Brendan Daly

Kansas City Chiefs
- Title: Linebackers coach

Personal information
- Born: September 10, 1975 (age 50)

Career information
- High school: Springfield (IL) Sacred Heart-Griffin
- College: Drake

Career history
- Ridgewood HS (1997) Offensive & defensive line coach; Drake (1998) Tight ends coach; Villanova (1999) Tight ends coach; Maryland (2000) Graduate assistant; Oklahoma State (2001–2002) Graduate assistant; Oklahoma State (2003) Assistant strength and conditioning coach; Illinois State (2004) Tight ends coach; Villanova (2005) Defensive line coach; Minnesota Vikings (2006–2008) Assistant defensive line coach; St. Louis Rams (2009–2011) Defensive line coach; Minnesota Vikings (2012–2013) Defensive line coach; New England Patriots (2014) Defensive assistant; New England Patriots (2015–2018) Defensive line coach; Kansas City Chiefs (2019–2021) Run game coordinator/defensive line coach; Kansas City Chiefs (2022–present) Linebackers coach;

Awards and highlights
- 6× Super Bowl champion (XLIX, LI, LIII, LIV, LVII, LVIII);

= Brendan Daly (American football) =

American football coach (born 1975)

Brendan Daly (born September 10, 1975) is an American football coach who is the linebackers coach for the Kansas City Chiefs of the National Football League (NFL). Daly previously served as a defensive line coach for the Minnesota Vikings, St. Louis Rams and New England Patriots.

==Early life==
Daly attended Sacred Heart-Griffin High School in Springfield, Illinois and earned his bachelor's degree in history from Drake University in Des Moines, Iowa.

==Coaching career==

===Ridgewood High School===
In 1997, Daly received his first coaching position as an offensive and defensive line coach at Ridgewood High School in New Port Richey, Florida.

===Drake===
In 1998, Daly was hired as a tight ends coach at Drake, his alma mater.

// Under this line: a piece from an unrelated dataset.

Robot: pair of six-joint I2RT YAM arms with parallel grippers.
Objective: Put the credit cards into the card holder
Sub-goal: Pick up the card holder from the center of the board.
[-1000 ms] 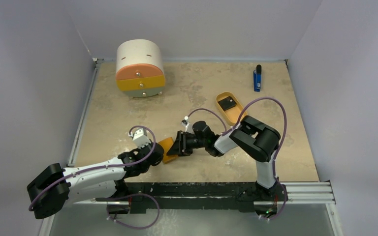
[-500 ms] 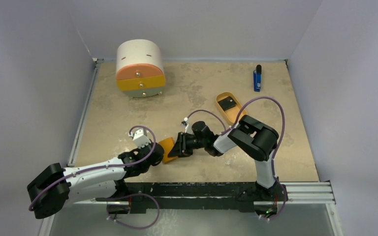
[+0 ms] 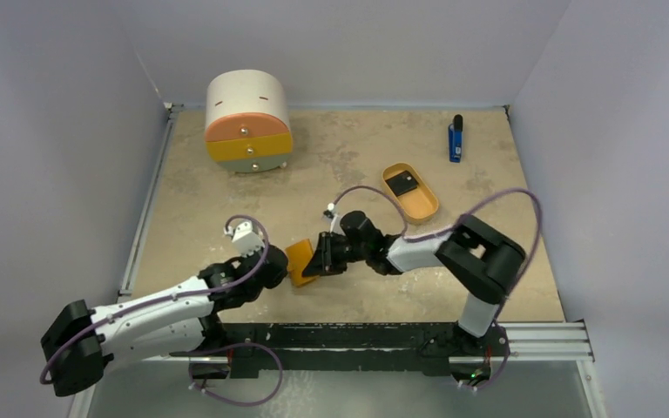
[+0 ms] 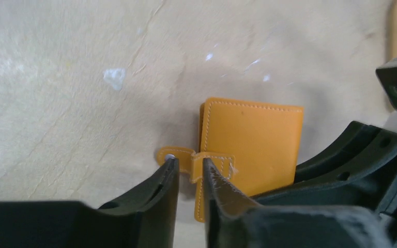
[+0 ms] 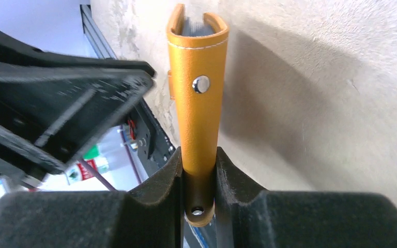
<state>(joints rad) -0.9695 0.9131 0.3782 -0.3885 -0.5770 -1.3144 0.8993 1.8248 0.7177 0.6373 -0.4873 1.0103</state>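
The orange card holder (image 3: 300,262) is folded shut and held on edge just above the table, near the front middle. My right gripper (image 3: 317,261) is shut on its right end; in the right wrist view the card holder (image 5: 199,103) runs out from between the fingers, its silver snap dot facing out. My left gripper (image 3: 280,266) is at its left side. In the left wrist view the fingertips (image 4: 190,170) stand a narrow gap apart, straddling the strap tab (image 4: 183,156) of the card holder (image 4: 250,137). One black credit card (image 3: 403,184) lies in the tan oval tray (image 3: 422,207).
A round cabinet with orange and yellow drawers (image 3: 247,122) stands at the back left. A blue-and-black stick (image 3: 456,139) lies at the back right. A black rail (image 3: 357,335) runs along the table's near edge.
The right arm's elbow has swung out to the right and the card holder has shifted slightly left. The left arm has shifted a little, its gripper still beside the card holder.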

===Villanova (first stint)===
In 1999, Daly was hired as a tight ends coach at Villanova. The 1999 Wildcats went 7–4 and Talley posted his 100th victory at the school.

===Maryland===
In 2000, Daly was hired as an offensive graduate assistant at Maryland. This was Daly's first exposure to major Division I football and he worked with the tight ends.

===Oklahoma State===
In 2001, Daly was hired as a graduate assistant at Oklahoma State. Throughout his time at Oklahoma State, Daly worked on both sides of the ball. He was promoted to assistant strength and conditioning coach in 2003.

===Illinois State===
In 2004, Daly was hired as a tight ends coach at Illinois State. He coached the tight ends at Division I-AA Illinois State when the Redbirds led the Gateway Conference in passing offense.

===Villanova (second stint)===
In 2005, Daly returned to Villanova as their defensive line coach.

===Minnesota Vikings (first stint)===
In 2006, Daly was hired by the Minnesota Vikings to be their assistant defensive line coach.

===St. Louis Rams===
In 2009, Daly was hired by the St. Louis Rams to be their defensive line coach.

===Minnesota Vikings (second stint)===
In 2012, Daly returned to the Vikings after he was hired to be their defensive line coach.

===New England Patriots===
In 2014, Daly was hired by the New England Patriots as a defensive assistant. Daly won his first Super Bowl ring when the Patriots defeated the Seattle Seahawks in Super Bowl XLIX by a score of 28–24. He was promoted to defensive line coach ahead of the 2015 season. Daly was part of the Patriots coaching staff that won Super Bowl LI on February 5, 2017. In the game, the Patriots defeated the Atlanta Falcons by a score of 34–28 in overtime.
 The Patriots made it Super Bowl LII, but were defeated by the Philadelphia Eagles 41–33. Daly won his third Super Bowl when the Patriots defeated the Los Angeles Rams 13–3 in Super Bowl LIII. It was the lowest scoring Super Bowl ever.

===Kansas City Chiefs===
On February 9, 2019, Daly was hired by the Kansas City Chiefs as their defensive line coach. In his first season with the Chiefs, Daly won Super Bowl LIV against the San Francisco 49ers 31–20 to give Daly his fourth Super Bowl championship. In 2020, Daly coached in his fifth straight Super Bowl, but the Chiefs lost 31–9 to the Tampa Bay Buccaneers in Super Bowl LV. Following the conclusion of the 2021 season, Daly was moved to linebackers coach. In 2022, Daly won his fifth Super Bowl ring when the Chiefs defeated the Philadelphia Eagles 38–35 in Super Bowl LVII. In 2023, Daly won his sixth Super Bowl ring when the Chiefs defeated the San Francisco 49ers 25–22 in Super Bowl LVIII. In 2024, Daly coached in his ninth Super Bowl but the Chiefs lost 40–22 to the Eagles.